Patton’s years leading the county’s school system included challenges like hurricanes Irma and Ian, the COVID-19 pandemic, and the security concerns prompted by the shooting at Stoneman Douglas High School in Parkland.
“Somebody gets something like this once in their career, but all of that in five years on top of the state of education in America today, and the shortage of teachers,” Patton says, that’s an immense load for one leader to handle.
Nonetheless, she’s racked up a long list of successes.
The one of which she is most proud? The dramatic rise in the county’s graduation rate. When she arrived, it was 72.5 percent. Today, that number stands at 92.7 percent.
“We’re an economic driver,” she says. “We’re having more kids graduate so they can go on to technical colleges, go to colleges and universities because they have that fundamental diploma.”
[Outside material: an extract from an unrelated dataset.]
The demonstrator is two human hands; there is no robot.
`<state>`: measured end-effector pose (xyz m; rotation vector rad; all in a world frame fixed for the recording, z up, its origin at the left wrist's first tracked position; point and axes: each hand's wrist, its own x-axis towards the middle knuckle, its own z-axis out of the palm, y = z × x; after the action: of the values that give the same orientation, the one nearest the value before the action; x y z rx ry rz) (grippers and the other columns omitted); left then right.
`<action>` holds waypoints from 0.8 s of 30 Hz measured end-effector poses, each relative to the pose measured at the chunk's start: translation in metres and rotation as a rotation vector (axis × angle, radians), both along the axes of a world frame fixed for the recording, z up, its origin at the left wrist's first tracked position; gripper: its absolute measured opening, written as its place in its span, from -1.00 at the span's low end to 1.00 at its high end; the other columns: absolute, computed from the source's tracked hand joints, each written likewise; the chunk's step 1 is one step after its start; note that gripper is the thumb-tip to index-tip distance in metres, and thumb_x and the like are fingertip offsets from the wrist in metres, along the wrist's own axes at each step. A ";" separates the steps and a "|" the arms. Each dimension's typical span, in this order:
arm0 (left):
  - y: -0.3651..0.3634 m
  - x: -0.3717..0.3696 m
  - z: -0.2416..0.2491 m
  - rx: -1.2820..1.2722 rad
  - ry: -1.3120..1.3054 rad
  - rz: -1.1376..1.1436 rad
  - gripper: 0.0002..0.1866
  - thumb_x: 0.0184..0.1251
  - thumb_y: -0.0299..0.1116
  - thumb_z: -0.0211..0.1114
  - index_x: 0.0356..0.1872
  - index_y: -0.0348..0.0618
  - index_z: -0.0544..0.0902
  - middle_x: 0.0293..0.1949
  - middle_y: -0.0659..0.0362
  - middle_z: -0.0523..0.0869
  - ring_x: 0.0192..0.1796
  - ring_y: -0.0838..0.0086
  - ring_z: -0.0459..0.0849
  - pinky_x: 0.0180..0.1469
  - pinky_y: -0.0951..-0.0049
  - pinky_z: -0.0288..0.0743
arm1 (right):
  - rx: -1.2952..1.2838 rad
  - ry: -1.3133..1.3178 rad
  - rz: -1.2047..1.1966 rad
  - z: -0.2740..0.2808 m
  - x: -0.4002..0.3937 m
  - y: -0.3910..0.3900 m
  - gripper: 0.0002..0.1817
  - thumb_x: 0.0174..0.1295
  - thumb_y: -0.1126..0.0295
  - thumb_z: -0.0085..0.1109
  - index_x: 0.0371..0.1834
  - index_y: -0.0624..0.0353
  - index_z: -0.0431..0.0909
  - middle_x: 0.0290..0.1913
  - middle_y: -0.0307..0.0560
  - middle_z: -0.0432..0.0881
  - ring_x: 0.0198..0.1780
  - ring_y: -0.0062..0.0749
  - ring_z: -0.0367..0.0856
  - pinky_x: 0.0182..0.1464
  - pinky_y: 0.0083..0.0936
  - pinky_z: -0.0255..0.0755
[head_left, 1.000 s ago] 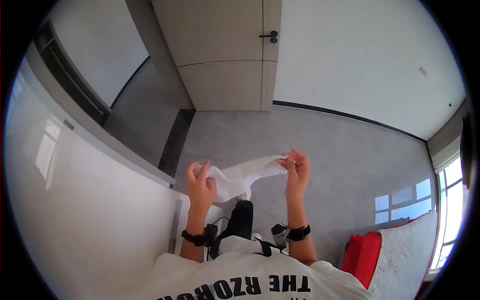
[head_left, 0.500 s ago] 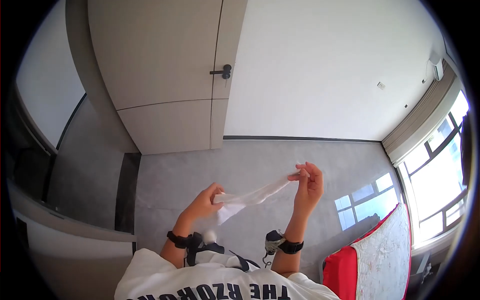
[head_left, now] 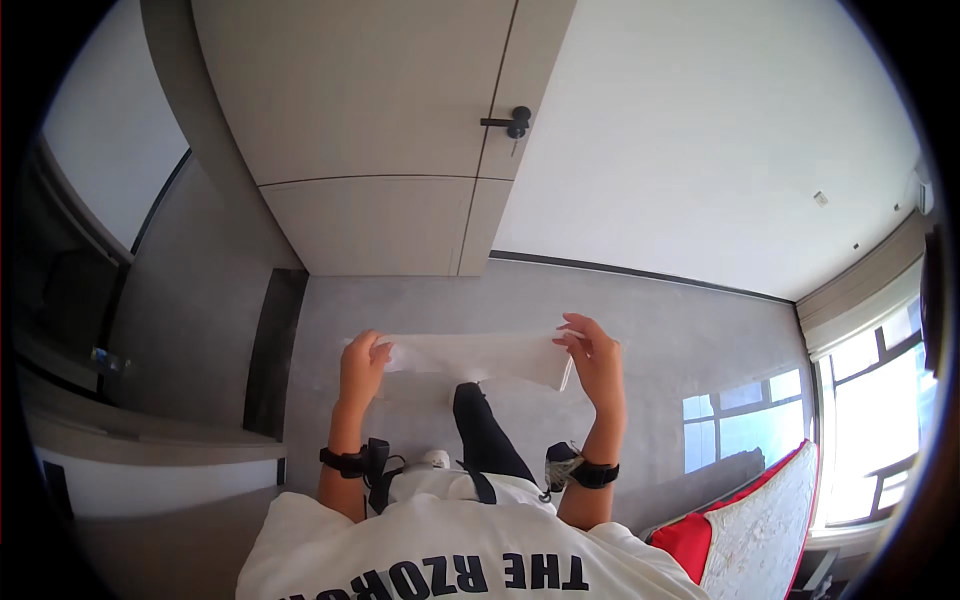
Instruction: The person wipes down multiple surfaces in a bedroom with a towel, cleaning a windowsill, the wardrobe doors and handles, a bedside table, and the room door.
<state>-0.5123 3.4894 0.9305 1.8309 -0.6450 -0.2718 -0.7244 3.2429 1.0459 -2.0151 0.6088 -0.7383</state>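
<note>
A thin white cloth (head_left: 470, 355) stretches between my two hands, nearly level and with its lower part hanging down. My left hand (head_left: 364, 362) pinches its left end between thumb and fingers. At the opposite end, my right hand (head_left: 592, 352) grips the upper corner, with some fingers raised. The cloth's right edge falls below my right fingertips. Straps with small devices circle both wrists.
A beige door (head_left: 370, 90) with a black handle (head_left: 515, 122) stands ahead, next to a white wall (head_left: 700, 130). Grey glossy floor (head_left: 640, 300) spreads below. At lower right is a red-sided, mattress-like slab (head_left: 765, 530) near the window (head_left: 875, 400). My black-trousered leg (head_left: 485, 430) extends forward.
The cloth has gone from a slanted, bunched strip to a wider, more level spread. My left hand has moved up and left. My view has shifted, and a leg now shows stepping forward.
</note>
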 end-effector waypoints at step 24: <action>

She says that is especially impressive when you consider the county’s 48,000 students speak 107 languages and, for 54 percent, English is not the first language spoken in these students’ homes.
“The improved graduation rate affects people’s lives,” Patton says. “Especially among our migrant population, it’s breaking cycles of generations of poverty. Now the next younger sibling knows that their brother did it and they can do it, too. When we collectively have had that kind of an impact, to me that’s phenomenal.”
Dave Stump, a lifelong Naples resident who attended school here, became a teacher and eventually a principal at several Naples schools. Just as he planned to retire, Patton talked him into becoming her deputy superintendent for a year. That ultimately became six years.
“It’s amazing,” Stump notes, “all the things she did,” starting off by visiting every school in the county and holding 164 evening events with a wide range of community groups.”
“It was a very long year, but she’s very good at communicating with people—so upbeat—and I kept telling her and myself it would pay off. And it did,” he says.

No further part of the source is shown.